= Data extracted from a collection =
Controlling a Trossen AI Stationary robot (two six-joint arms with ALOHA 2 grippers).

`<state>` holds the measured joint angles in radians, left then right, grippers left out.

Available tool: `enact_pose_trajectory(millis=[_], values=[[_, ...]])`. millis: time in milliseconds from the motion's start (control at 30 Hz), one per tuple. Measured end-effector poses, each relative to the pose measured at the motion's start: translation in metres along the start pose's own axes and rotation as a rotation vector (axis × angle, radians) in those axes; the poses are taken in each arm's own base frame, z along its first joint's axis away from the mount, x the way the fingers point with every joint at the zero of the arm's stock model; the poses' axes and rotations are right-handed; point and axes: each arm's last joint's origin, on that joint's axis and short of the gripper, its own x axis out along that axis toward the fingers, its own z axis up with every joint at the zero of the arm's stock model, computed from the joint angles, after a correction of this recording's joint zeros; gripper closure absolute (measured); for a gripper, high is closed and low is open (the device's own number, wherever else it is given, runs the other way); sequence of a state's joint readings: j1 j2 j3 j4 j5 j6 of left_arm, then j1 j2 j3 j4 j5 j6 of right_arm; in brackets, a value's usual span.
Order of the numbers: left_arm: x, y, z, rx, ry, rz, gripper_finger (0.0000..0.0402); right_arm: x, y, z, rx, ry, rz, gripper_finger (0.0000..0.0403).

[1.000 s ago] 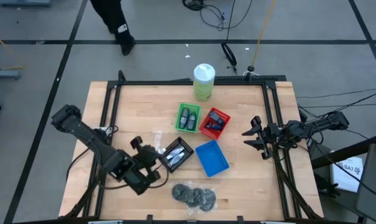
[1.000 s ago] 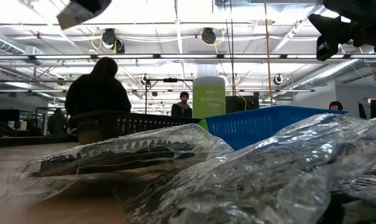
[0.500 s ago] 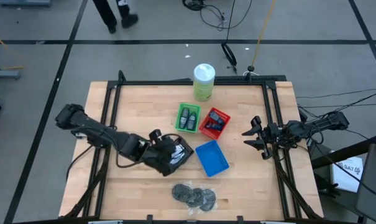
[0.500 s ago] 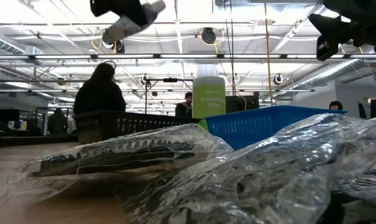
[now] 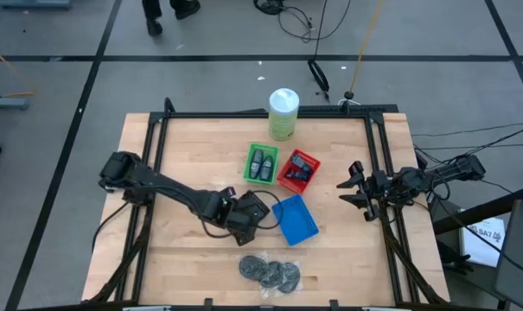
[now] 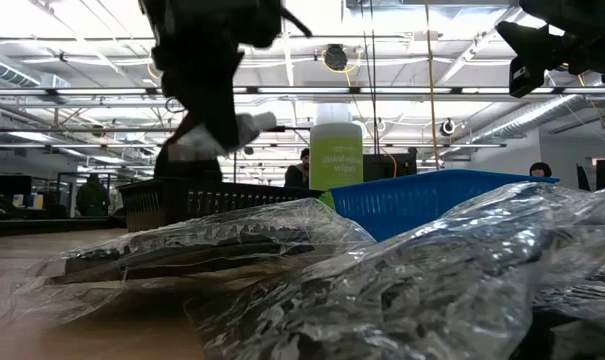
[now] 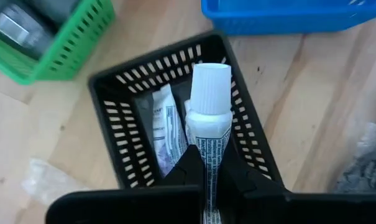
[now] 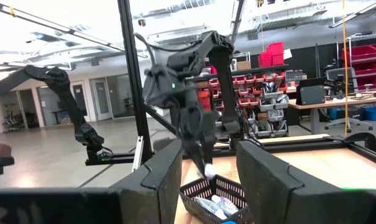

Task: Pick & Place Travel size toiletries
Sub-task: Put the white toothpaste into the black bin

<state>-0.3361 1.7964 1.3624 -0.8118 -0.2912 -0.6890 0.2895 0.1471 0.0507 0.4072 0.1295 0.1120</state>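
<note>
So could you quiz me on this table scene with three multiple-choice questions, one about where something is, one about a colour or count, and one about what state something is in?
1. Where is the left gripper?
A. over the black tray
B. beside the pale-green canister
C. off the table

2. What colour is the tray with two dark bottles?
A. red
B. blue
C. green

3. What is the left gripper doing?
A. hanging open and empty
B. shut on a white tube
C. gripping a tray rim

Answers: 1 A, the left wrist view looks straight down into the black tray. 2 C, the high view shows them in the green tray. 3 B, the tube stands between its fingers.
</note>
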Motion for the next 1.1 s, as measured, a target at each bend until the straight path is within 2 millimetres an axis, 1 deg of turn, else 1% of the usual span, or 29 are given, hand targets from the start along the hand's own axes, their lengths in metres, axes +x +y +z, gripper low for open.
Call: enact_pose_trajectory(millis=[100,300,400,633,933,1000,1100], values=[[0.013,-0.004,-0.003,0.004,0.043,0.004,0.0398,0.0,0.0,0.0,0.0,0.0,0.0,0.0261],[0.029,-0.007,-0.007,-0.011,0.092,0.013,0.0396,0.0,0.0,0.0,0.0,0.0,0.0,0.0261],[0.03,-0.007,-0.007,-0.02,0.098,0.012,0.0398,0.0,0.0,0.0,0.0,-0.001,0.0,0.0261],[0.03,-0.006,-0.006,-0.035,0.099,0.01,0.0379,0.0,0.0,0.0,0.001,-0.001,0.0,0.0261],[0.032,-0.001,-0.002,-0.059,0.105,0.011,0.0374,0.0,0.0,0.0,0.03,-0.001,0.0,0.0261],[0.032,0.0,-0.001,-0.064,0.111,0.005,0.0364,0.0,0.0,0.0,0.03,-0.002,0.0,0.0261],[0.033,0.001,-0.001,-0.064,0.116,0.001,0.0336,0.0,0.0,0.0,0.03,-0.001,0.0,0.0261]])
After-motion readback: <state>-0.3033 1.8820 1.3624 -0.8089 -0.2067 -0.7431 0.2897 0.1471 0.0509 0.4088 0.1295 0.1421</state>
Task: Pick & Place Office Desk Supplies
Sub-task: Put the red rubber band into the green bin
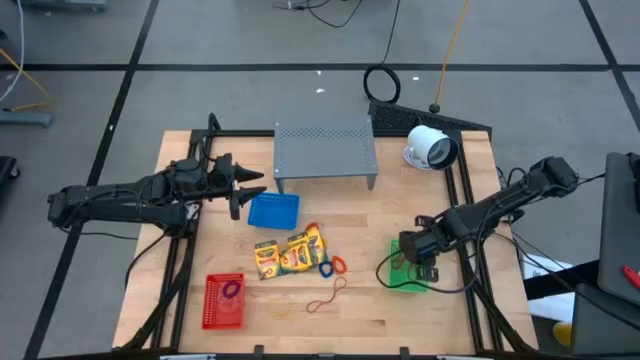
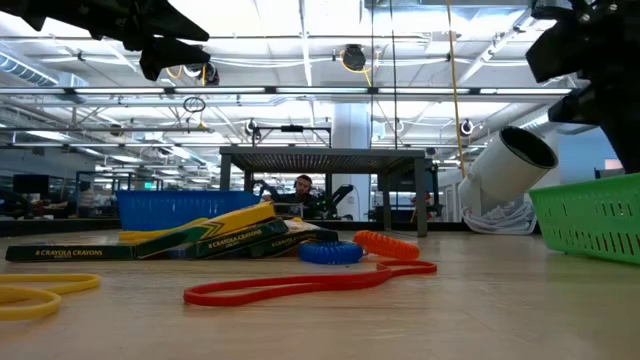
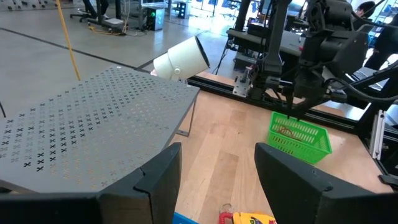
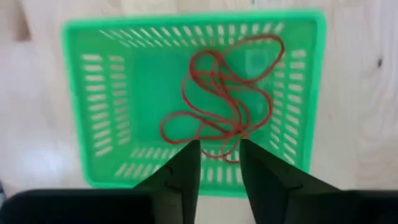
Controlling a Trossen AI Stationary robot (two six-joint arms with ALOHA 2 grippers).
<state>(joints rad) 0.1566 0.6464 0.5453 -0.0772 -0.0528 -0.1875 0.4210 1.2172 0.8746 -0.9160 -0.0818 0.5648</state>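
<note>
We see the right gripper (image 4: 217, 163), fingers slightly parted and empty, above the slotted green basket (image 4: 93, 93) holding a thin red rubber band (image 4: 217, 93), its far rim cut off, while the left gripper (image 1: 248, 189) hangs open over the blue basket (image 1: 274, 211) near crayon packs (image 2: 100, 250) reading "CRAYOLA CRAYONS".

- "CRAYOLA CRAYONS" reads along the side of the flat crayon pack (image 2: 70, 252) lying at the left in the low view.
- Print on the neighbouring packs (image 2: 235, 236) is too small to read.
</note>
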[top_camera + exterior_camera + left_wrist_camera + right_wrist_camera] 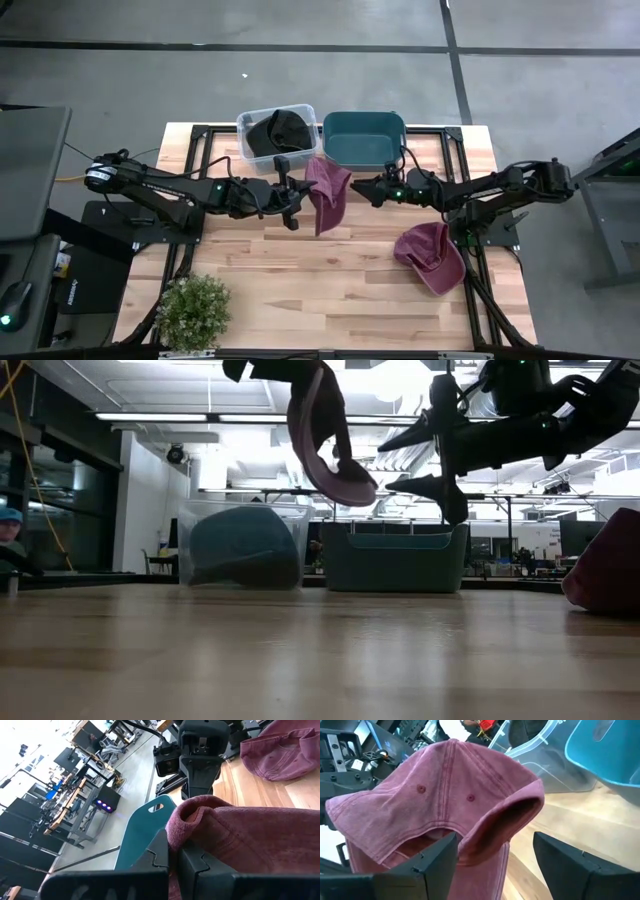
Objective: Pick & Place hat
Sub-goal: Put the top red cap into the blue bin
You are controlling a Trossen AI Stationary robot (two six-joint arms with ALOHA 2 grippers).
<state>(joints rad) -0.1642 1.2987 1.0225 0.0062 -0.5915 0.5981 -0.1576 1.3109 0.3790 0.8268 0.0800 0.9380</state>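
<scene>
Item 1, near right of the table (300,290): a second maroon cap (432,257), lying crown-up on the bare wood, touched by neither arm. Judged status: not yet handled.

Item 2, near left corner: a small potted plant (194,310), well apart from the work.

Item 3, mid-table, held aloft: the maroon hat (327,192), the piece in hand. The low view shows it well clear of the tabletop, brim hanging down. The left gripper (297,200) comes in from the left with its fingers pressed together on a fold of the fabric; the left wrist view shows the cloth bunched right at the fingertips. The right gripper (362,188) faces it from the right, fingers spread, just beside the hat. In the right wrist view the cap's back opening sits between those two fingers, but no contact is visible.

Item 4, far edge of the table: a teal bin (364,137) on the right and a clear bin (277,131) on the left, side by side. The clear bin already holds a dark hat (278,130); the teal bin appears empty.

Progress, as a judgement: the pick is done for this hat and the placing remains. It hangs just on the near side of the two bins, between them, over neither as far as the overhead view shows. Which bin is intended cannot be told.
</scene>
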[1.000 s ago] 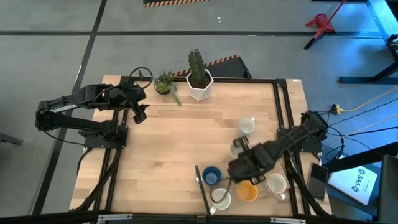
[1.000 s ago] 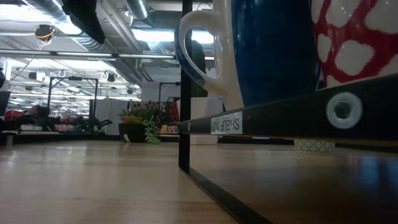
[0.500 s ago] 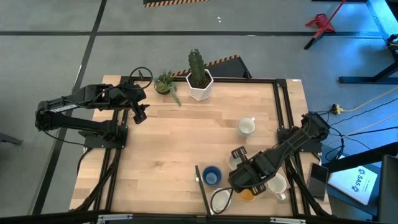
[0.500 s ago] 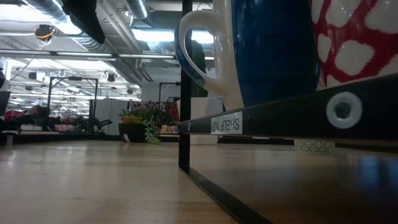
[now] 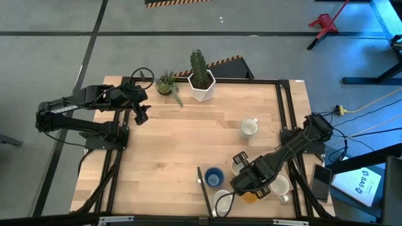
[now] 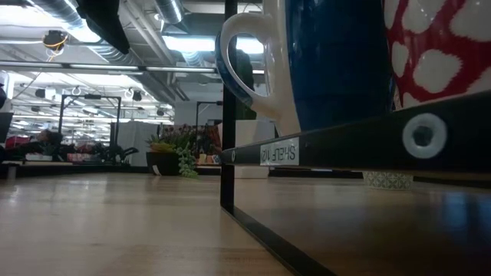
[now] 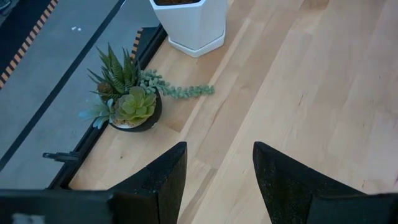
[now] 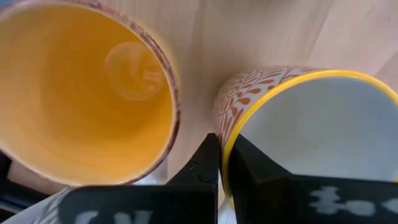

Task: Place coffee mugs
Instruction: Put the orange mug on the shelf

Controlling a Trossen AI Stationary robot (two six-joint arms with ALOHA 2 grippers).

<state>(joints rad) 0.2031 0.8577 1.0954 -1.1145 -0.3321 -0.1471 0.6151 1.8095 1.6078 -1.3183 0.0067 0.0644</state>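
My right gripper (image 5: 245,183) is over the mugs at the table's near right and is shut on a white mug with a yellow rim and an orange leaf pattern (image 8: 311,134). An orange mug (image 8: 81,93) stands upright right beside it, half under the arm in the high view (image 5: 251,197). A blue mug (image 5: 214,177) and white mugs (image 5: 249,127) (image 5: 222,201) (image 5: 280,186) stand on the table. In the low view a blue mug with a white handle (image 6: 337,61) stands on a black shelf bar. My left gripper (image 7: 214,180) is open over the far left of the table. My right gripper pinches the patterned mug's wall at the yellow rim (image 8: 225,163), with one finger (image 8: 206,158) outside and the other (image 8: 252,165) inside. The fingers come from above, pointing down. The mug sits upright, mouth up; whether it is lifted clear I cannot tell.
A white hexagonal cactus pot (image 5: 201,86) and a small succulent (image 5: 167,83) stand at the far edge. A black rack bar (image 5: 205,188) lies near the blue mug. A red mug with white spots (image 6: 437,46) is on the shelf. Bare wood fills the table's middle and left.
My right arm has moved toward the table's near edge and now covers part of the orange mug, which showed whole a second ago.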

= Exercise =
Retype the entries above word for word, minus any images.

= Answer for this exercise =
Controlling a Trossen AI Stationary robot (two six-joint arms with ALOHA 2 grippers).

`<state>` holds the measured joint angles in radians, left then right, grippers left out.

Available tool: `enact_pose_trajectory(millis=[_], values=[[_, ...]])`. millis: time in milliseconds from the motion's start (control at 30 Hz), one per tuple. Measured end-effector poses, each relative to the pose measured at the motion's start: translation in metres along the start pose's own axes and rotation as a rotation vector (axis × angle, radians) in those axes; the poses are taken in each arm's own base frame, z along its first joint's axis away from the mount, x the way the fingers point with every joint at the zero of the arm's stock model; the poses' axes and rotations are right-handed; point and axes: each arm's last joint's origin, on that joint's axis and short of the gripper, its own x axis out along that axis toward the fingers, its own z axis up with every joint at the zero of the arm's stock model, computed from the joint angles, after a correction of this recording's joint zeros; gripper closure absolute (measured); for a gripper, high is closed and low is open (the device's own number, wherever else it is given, runs the other way); sequence of a state's joint readings: j1 j2 j3 j4 j5 j6 of left_arm, then j1 j2 j3 j4 j5 j6 of right_arm; in brackets, a value's usual span.
Order of the numbers: left_arm: x, y, z, rx, ry, rz, gripper_finger (0.0000..0.0402); right_arm: x, y, z, rx, ry, rz, gripper_finger (0.0000..0.0403).

[1.000 s ago] 
[1.000 s ago] 
[0.500 s ago] 
[0.500 s ago] 
[now] 
[now] 
[now] 
[now] 

Task: Pick & Place Travel size toiletries
Sub-task: Put the white toothpaste into the black bin

<state>-0.3361 1.7964 1.3624 -0.8118 -0.2912 -0.6890 0.2895 0.1471 0.0507 0.4072 0.1295 0.1120</state>
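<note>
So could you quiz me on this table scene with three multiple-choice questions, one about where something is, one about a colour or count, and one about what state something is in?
1. Where is the left gripper?
A. over the black tray
B. beside the pale-green canister
C. off the table

2. What colour is the tray with two dark bottles?
A. red
B. blue
C. green

3. What is the left gripper doing?
A. hanging open and empty
B. shut on a white tube
C. gripping a tray rim

Answers: 1 A, the left wrist view looks straight down into the black tray. 2 C, the high view shows them in the green tray. 3 B, the tube stands between its fingers.
</note>
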Motion for the next 1.1 s, as measured, a target at each bend until the straight path is within 2 millimetres an axis, 1 deg of turn, else 1% of the usual span, or 29 are given, hand targets from the start along the hand's own axes, their lengths in metres, axes +x +y +z, gripper low for open.
Call: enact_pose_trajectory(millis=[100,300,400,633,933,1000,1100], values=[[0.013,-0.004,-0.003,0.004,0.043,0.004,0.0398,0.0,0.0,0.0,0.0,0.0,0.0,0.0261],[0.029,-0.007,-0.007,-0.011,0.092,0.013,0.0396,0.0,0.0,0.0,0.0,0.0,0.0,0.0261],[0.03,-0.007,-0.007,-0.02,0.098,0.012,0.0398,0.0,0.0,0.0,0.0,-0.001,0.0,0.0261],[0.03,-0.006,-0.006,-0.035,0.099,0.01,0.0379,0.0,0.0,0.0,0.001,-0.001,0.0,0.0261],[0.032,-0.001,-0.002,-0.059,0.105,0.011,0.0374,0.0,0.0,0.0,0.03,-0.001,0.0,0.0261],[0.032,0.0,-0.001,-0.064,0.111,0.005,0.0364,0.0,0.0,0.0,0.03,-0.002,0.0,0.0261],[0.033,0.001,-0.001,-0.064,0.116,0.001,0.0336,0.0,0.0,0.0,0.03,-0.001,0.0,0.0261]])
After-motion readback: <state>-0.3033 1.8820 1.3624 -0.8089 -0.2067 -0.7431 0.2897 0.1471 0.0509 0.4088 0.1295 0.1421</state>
Task: Pick & Place Office Desk Supplies
Sub-task: Put the red rubber band into the green bin
Controlling a Trossen AI Stationary robot (two six-joint arms with ALOHA 2 grippers).
<state>(joints rad) 0.1566 0.6464 0.5453 -0.0772 -0.0528 -0.1875 0.4210 1.2172 0.8746 -0.9160 -0.0818 0.5648</state>
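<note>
We see the right gripper (image 4: 217, 163), fingers slightly parted and empty, above the slotted green basket (image 4: 93, 93) holding a thin red rubber band (image 4: 217, 93), its far rim cut off, while the left gripper (image 1: 248, 189) hangs open over the blue basket (image 1: 274, 211) near crayon packs (image 2: 100, 250) reading "CRAYOLA CRAYONS".

- "CRAYOLA CRAYONS" reads along the side of the flat crayon pack (image 2: 70, 252) lying at the left in the low view.
- Print on the neighbouring packs (image 2: 235, 236) is too small to read.
</note>
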[top_camera + exterior_camera + left_wrist_camera + right_wrist_camera] 
Objective: Pick & Place hat
Sub-goal: Put the top red cap into the blue bin
You are controlling a Trossen AI Stationary robot (two six-joint arms with ALOHA 2 grippers).
<state>(joints rad) -0.1642 1.2987 1.0225 0.0062 -0.5915 0.5981 -0.1576 1.3109 0.3790 0.8268 0.0800 0.9380</state>
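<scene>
Item 1, near right of the table (300,290): a second maroon cap (432,257), lying crown-up on the bare wood, touched by neither arm. Judged status: not yet handled.

Item 2, near left corner: a small potted plant (194,310), well apart from the work.

Item 3, mid-table, held aloft: the maroon hat (327,192), the piece in hand. The low view shows it well clear of the tabletop, brim hanging down. The left gripper (297,200) comes in from the left with its fingers pressed together on a fold of the fabric; the left wrist view shows the cloth bunched right at the fingertips. The right gripper (362,188) faces it from the right, fingers spread, just beside the hat. In the right wrist view the cap's back opening sits between those two fingers, but no contact is visible.

Item 4, far edge of the table: a teal bin (364,137) on the right and a clear bin (277,131) on the left, side by side. The clear bin already holds a dark hat (278,130); the teal bin appears empty.

Progress, as a judgement: the pick is done for this hat and the placing remains. It hangs just on the near side of the two bins, between them, over neither as far as the overhead view shows. Which bin is intended cannot be told.
</scene>
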[1.000 s ago] 
[1.000 s ago] 
[0.500 s ago] 
[0.500 s ago] 
[now] 
[now] 
[now] 
[now] 

Task: Place coffee mugs
Instruction: Put the orange mug on the shelf

Controlling a Trossen AI Stationary robot (two six-joint arms with ALOHA 2 grippers).

<state>(joints rad) 0.2031 0.8577 1.0954 -1.1145 -0.3321 -0.1471 0.6151 1.8095 1.6078 -1.3183 0.0067 0.0644</state>
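My right gripper (image 5: 245,183) is over the mugs at the table's near right and is shut on a white mug with a yellow rim and an orange leaf pattern (image 8: 311,134). An orange mug (image 8: 81,93) stands upright right beside it, half under the arm in the high view (image 5: 251,197). A blue mug (image 5: 214,177) and white mugs (image 5: 249,127) (image 5: 222,201) (image 5: 280,186) stand on the table. In the low view a blue mug with a white handle (image 6: 337,61) stands on a black shelf bar. My left gripper (image 7: 214,180) is open over the far left of the table. My right gripper pinches the patterned mug's wall at the yellow rim (image 8: 225,163), with one finger (image 8: 206,158) outside and the other (image 8: 252,165) inside. The fingers come from above, pointing down. The mug sits upright, mouth up; whether it is lifted clear I cannot tell.
A white hexagonal cactus pot (image 5: 201,86) and a small succulent (image 5: 167,83) stand at the far edge. A black rack bar (image 5: 205,188) lies near the blue mug. A red mug with white spots (image 6: 437,46) is on the shelf. Bare wood fills the table's middle and left.
My right arm has moved toward the table's near edge and now covers part of the orange mug, which showed whole a second ago.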

No more work is left in this exercise.